Humaniser les souris pour mieux étudier le système immunitaire

Publié par Frédérique Sueur, le 20 juillet 2024   47

Des chercheurs texans spécialisés en immunologie ont réalisé une avancée décisive, partagée en juin dernier dans le magazine Nature Immunology : ils sont parvenus à humaniser le système immunitaire de souris de laboratoire ! Pour mieux comprendre les implications d'une telle prouesse, un petite explication s'impose.

L'immunologie est la discipline qui décortique les différents mécanismes mis en œuvre par le corps pour se défendre face aux agressions. C'est grâce à elle que nous pouvons désormais accéder à des vaccins, à des traitements contre les maladies auto-immunes, ou encore à de nombreuses thérapies prometteuses contre le cancer.

Pour étudier l'effet de pathogènes ou de médicaments sur les mécanismes physiologiques, les scientifiques utilisent des modèles animaux, dont notamment la souris. Celle-ci est le modèle vertébré le plus étudié en recherche, car elle présente une forte homologie génétique avec l'Humain, se reproduit facilement et rapidement et, étant de petite taille, est économique. Au fil des années, les équipes de recherche sont parvenus à décrypter son génome et à développer diverses technologies permettant de le modifier, pour produire des souris sur mesure selon l'hypothèse de recherche étudiée.

Pour autant, malgré la proximité génétique entre la souris et l'Humain, plus de 1 600 gènes en lien avec le système immunitaire sont différents entre ces deux espèces. Ainsi, si ce modèle a permis des avancées scientifiques majeures en immunologie, il ne constitue pas en soi un miroir de notre système immunitaire.
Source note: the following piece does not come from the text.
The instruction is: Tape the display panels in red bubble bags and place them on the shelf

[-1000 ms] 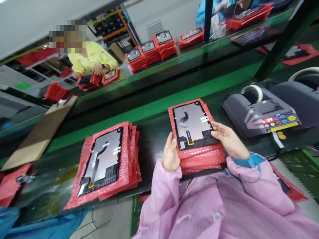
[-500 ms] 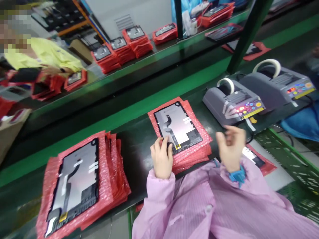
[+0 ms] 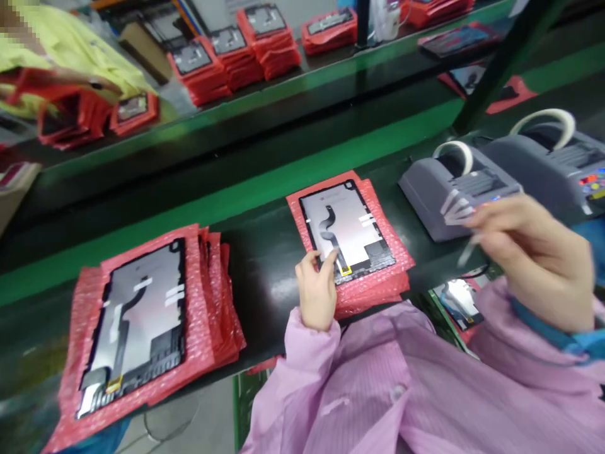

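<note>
A tablet screen panel, grey-backed with a black border, lies on red bubble-wrap bags in front of me. A dark ribbon cable curves over its back. At the panel's near-left corner, the thumb and a finger of my left hand rest apart beside the cable's lower end. My right hand is raised at the right, near the tape dispenser. Thumb and forefinger are pinched together, and a short translucent strip of tape hangs from them. White tape strips stick to the dispenser's side.
On the left stands a stack of bubble-wrap bags with a similar panel on top. A second dispenser is at the right. Beyond the green strip, a co-worker's yellow sleeve and stacked red packs show.
My right hand has moved right and closer to the camera; a tape strip now shows in its fingers. My left hand stays at the panel's corner, its fingers shifted slightly. The view has shifted.
</note>
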Tool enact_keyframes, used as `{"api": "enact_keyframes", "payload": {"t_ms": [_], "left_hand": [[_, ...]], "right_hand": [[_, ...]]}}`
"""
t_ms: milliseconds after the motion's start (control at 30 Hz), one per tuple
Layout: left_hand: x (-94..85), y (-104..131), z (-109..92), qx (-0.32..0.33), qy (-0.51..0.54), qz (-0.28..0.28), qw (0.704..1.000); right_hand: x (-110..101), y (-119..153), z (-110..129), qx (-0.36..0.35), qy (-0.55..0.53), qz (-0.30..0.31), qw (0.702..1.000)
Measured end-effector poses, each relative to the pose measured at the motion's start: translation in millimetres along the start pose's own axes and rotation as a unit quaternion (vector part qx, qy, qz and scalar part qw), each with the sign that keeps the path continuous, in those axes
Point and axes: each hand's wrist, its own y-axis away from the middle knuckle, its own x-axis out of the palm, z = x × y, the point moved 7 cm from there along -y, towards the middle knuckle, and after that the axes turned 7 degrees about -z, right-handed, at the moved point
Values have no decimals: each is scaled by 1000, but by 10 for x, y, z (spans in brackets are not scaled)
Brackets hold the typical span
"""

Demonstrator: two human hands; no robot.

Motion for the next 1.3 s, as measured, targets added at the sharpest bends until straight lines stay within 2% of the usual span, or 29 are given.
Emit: {"api": "enact_keyframes", "payload": {"t_ms": [33, 67, 100, 167, 233, 267, 333, 500, 767, 967, 1167, 1300], "left_hand": [[13, -2, -10, -1, -6, 9, 1000], [27, -3, -20, -2, -14, 18, 1000], [39, -3, -28, -4, -24, 26, 999], [58, 0, -36, -12, -41, 41, 998], [70, 7, -35, -22, -52, 52, 997], [72, 10, -34, -27, -54, 55, 997], [70, 11, -33, -32, -57, 56, 996], [37, -15, -59, -13, -71, 55, 996], [0, -59, -107, 16, -97, 62, 993], [45, -79, -161, 42, -72, 102, 991], [85, -81, -152, 24, -1, 141, 990], [79, -97, -196, 72, -36, 128, 989]], "right_hand": [[214, -244, 116, -53, -14, 69, 996], [513, -470, 218, -107, -22, 169, 979], [851, -667, 270, -143, -18, 274, 951], [1484, -993, 266, -184, 2, 417, 890], [2001, -1190, 167, -200, 30, 502, 841], [2192, -1238, 106, -205, 42, 528, 823], [2434, -1266, -3, -213, 56, 558, 800], [2597, -1206, -131, -232, 55, 577, 781], [2715, -1176, -155, -250, 64, 547, 796], [2728, -1170, -96, -276, 59, 530, 799], [2674, -1182, -26, -261, 92, 530, 801], [2589, -1203, 22, -289, 70, 566, 769]]}}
Les chercheurs ont donc cherché à modifier des souris, pour qu'elles reproduisent parfaitement les réponses immunitaires humaines. Pour cela, ils ont utilisé des souriceaux dont ils ont détruit la moelle osseuse où sont normalement fabriquées les cellules du sang, dont les globules blancs du système immunitaire. Ils ont greffé à ces souriceaux des cellules du cordon ombilical humain exprimant la protéine CD34+, en les injectant dans le coeur pour qu'elles soient disséminées via la circulation sanguine vers les bons organes ; il s'agit là de cellules progénitrices, capable de se diviser et de se différencier en cellules du sang matures si elles sont exposées au bon environnement moléculaire. En les conditionnant avec une molécule appelée 17β-estradiol, qui fait fonction d'hormone sexuelle chez l'Humain, les chercheurs ont permis aux cellules CD34+ de se différencier en cellules immunitaires humaines matures.

Pour valider l'« humanisation » du système immunitaire des souris, ils ont évalué la similarité entre leur réponse immunitaire et celle qu'on trouverait chez un humain dans diverses conditions : vaccination contre les bactéries Salmonella et infection ultérieure, vaccination contre la COVID-19, injection de pristane (une substance pro-inflammatoire provoquant le développement de maladies auto-immunes)... Les scientifiques ont bel et bien observé dans chacune de ces situations une réponse immunitaire calquant la réponse humaine.

Les souriceaux ont ainsi développé un système immunitaire mimant celui des humains : mêmes cellules, mêmes organes, mêmes tissus, même microbiote intestinal, mêmes récepteurs d'antigènes... Tout y est ! Là où les recherches précédentes s'étaient heurtées à des différences majeures (mauvais développement de certains types de cellules immunitaires, mauvaise réponse anticorps, etc.), l'équipe a réussi en tout point.

Ces travaux apportent leur lot de questionnements éthiques. D'un côté, en proposant un modèle plus fiable et pertinent, ils ont le potentiel de réduire à la fois le nombre d'animaux utilisés en laboratoire et les risques associés au passage en essai clinique chez l'Humain, ce qui constituerait une avancée éthique considérable. D'un autre, la création d'organismes chimères souris-humain est passible de soulever des interrogations sur les limites éthiques de telles manipulations. Le clonage humain étant interdit, où se situe la frontière de l'acceptable en termes de développement d'organismes simili-humains ? Ces considérations éthiques devront être soigneusement pesées à mesure que cette technologie se développera et concernera potentiellement de nouveaux systèmes ou organes humains.

Au-delà de la prouesse technologique que cela représente, ces travaux ont des implications importantes pour les futurs travaux d'immunologie. Les équipes peuvent désormais disposer d'une reproduction fidèle du système immunitaire humain, sur lequel tester de nouvelles molécules, étudier plus en profondeur certaines pathologies et la réponse immunitaire associée, et identifier ainsi de nouvelles pistes thérapeutiques. Cela permettra peut-être d'accélérer le développement des médicaments, et d'avoir une meilleure idée de leur impact sur l'Humain avant de procéder à un essai clinique, diminuant ainsi les risques associés.